Alex Aust is an American women’s lacrosse player. Having played with the Maryland Terrapins at the collegiate level, she was named to the US national team for the 2015-16 season and is currently still an active member, wearing jersey number 10. In 2016, she was selected by the Baltimore Ride with their second pick overall in the inaugural United Women's Lacrosse League Draft.

Playing career

High school
Aust attended Bullis School in Potomac, Maryland from 2005 to 2009. During her time there, she was a three-sport standout athlete in field hockey, lacrosse and basketball. As a junior, Aust was first team All American selection and competed with the club team known as the Capital Lacrosse Club.  In addition to this, she earned the accolades of All-ISL first team, All-MET honorable mention, all-county, and All-Gazette first team honors.
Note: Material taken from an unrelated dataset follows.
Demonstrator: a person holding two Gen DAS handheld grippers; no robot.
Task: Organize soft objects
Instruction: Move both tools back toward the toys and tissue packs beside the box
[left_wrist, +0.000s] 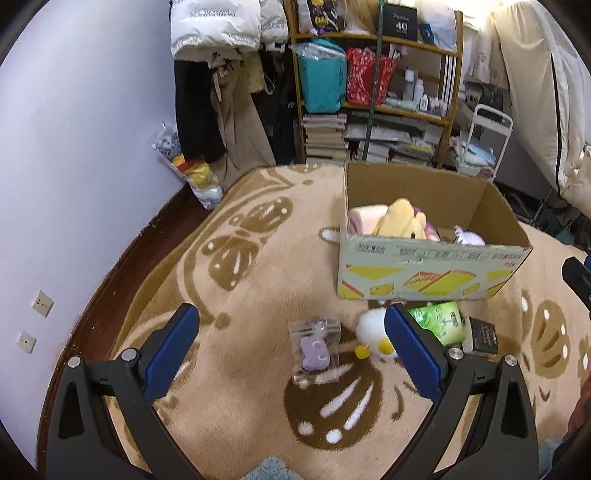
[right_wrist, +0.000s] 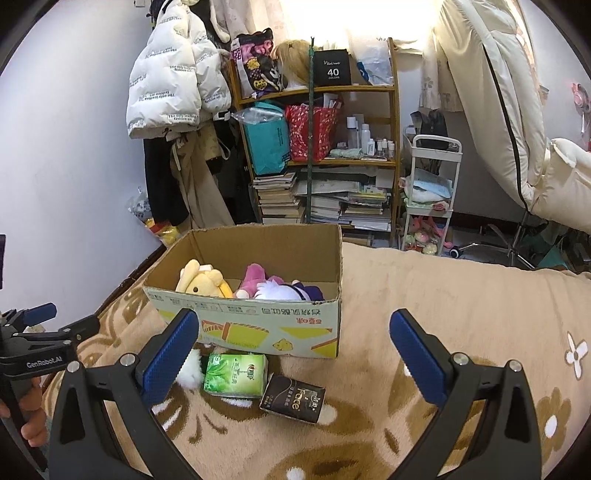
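Both the left gripper (left_wrist: 291, 345) and right gripper (right_wrist: 293, 349) gape, empty. The bagged toy (left_wrist: 315, 350) on the blanket (left_wrist: 240, 280) looks slick; a pinch might slip off.

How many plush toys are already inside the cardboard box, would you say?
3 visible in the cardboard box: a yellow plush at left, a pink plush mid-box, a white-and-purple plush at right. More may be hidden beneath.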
As a senior, Aust was named All-Gazette in both field hockey and basketball as well as being recognized as All-ISL, All-Met second team, All-Gazette, Under Armour All-American and squad MVP in lacrosse. Aust was debating between playing basketball or lacrosse at the collegiate level, but ultimately could not pass up the opportunity to play lacrosse under Cathy Reese at the University of Maryland.

NCAA
In every one of her four seasons with the Terrapins, the program boasted an ACC championship. As a freshman in 2010, she was a member of the NCAA national championship team. During the 2012 ACC Tournament, she set a tournament record for most assists (13) and points (17). She would set a career-high for most goals in one game with five, achieving the feat against Virginia on March 1, 2013. As a side note, her younger sister Nicole was a teammate for two seasons.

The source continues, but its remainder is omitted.